What has happened is the Democratic leadership tends to come from rural backgrounds.
The northeastern counties in District 1 have Senate Democratic leader Jason Frerichs of Wilmot. And District 21 in the deep south-center of the state has the two assistant Democratic leaders, Rep. Julie Bartling of Gregory and Sen. Billie Sutton of Burke.
What happens to the rest of the positions of importance is they get spread among Republicans typically from larger population centers.
Codington County has a pair of committee chairmen in Sen. Ried Holien of Watertown and Rep. Roger Solum of Watertown.
Davison County has a committee chairman in Sen. Mike Vehle of Mitchell.
Brookings County has two committee chairmen in Rep. Scott Munsterman of Brookings and Sen. Larry Tidemann of Brookings.
Yankton County has a committee chairwoman in Republican Sen. Jean Hunhoff of Yankton and the House Democratic leader, Rep.
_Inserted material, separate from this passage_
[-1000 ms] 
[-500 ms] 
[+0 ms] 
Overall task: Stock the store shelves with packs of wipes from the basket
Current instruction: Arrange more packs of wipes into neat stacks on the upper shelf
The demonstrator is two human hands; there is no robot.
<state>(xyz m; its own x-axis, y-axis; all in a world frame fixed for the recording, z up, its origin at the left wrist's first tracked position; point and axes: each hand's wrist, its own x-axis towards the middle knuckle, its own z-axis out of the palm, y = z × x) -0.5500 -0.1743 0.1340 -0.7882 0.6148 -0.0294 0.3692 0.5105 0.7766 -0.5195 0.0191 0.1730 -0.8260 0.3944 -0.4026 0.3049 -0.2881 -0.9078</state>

Bernie Hunhoff of Yankton. They are in-laws by marriage.
Lake County is likewise two-party with Senate Republican leader Russ Olson of Wentworth and first-year Democratic Rep. Scott Parsley of Madison who is a House Democratic whip.
A Minnehaha County legislator, Sen. Johnston, said he didn’t notice a particular geographic bias in the 2013 session.
Johnston said it seemed the priorities for the city of Sioux Falls were accomplished during the session.
He listed getting Sioux Falls municipal employees accepted into the South Dakota Retirement System, recovering capital costs for regional wastewater systems, putting into place the collection allowance payments to businesses that remit sales tax, and formally establishing the new Good Earth State Park south of Sioux Falls.
Johnston said the funding increases for public schools, including a new bonus factor for schools that have higher expenses for students whose first language isn’t English, were a positive step.
“We all work hard to serve our constituents,” he said.